**What the task requires**
Print this span of the material below exactly: the line with "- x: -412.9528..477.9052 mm", the line with "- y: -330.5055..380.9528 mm", and every line between them, but nothing else.

**Data listing**

※ ※ ※

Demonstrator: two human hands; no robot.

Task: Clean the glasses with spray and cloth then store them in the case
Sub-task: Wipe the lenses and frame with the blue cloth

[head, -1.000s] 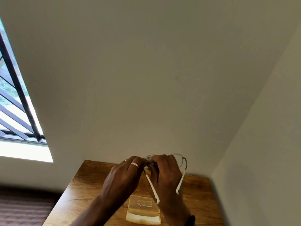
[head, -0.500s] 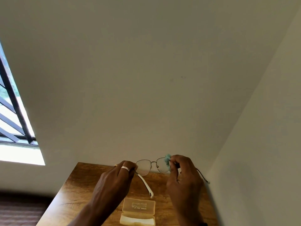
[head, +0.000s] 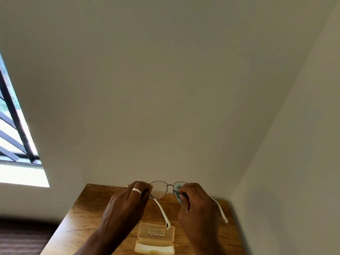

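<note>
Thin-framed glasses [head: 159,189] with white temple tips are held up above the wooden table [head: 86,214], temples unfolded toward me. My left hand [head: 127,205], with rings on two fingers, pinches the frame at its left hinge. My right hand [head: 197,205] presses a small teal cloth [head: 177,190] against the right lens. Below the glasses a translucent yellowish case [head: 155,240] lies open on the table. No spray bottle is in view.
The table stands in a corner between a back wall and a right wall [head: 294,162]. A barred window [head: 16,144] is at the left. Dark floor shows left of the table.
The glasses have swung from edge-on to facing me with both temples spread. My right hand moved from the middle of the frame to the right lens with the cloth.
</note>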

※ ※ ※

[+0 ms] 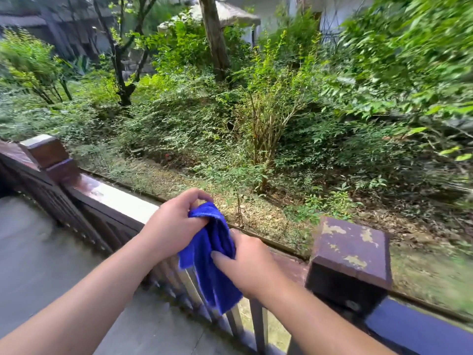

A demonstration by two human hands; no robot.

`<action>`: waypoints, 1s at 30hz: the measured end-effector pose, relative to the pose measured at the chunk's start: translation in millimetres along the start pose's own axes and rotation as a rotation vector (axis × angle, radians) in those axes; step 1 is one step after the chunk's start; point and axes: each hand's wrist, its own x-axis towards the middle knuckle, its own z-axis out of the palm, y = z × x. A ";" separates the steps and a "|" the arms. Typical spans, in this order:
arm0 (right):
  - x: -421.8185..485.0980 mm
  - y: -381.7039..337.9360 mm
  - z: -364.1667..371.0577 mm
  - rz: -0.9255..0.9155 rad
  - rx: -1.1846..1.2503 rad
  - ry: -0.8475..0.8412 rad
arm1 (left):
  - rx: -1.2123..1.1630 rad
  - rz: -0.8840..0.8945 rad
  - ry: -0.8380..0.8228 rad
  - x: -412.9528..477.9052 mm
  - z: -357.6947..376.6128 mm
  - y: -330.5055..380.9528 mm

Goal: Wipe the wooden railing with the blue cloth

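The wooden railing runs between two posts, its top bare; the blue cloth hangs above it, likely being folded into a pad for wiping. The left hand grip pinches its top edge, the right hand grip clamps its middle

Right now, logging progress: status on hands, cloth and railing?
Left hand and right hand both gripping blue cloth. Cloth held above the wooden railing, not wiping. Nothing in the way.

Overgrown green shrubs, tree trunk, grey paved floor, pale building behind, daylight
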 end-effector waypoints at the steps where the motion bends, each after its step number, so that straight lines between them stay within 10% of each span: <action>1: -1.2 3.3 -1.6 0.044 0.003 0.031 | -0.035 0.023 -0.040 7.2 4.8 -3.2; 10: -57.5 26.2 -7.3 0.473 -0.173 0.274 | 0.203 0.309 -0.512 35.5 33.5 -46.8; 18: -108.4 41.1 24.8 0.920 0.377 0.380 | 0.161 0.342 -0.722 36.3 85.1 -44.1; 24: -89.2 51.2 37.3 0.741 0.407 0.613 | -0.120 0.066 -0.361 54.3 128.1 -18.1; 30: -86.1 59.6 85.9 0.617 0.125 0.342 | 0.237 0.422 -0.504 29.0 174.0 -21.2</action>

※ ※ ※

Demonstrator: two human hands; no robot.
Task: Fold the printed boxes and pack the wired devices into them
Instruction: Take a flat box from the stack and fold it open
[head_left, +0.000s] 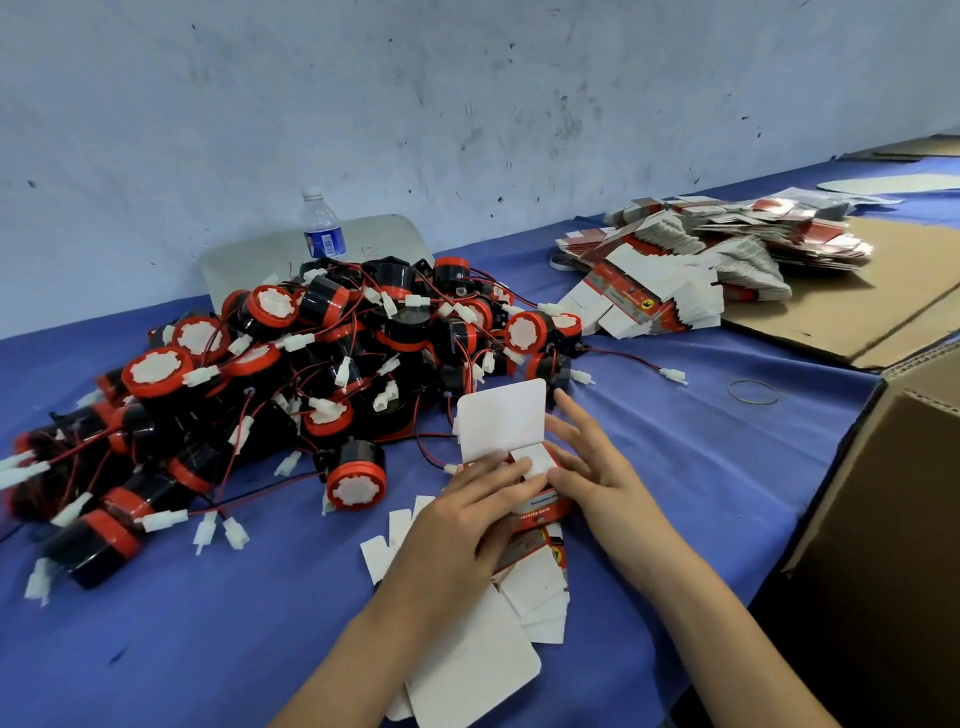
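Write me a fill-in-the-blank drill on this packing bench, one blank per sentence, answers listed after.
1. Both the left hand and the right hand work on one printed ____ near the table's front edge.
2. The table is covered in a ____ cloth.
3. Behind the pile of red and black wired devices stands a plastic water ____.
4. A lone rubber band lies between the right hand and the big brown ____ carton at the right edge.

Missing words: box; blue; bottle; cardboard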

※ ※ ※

**Response to the task**
  - x: -412.9528..477.9052 mm
  - z: -357.6947..376.6128 mm
  - y: -330.5055..380.9528 mm

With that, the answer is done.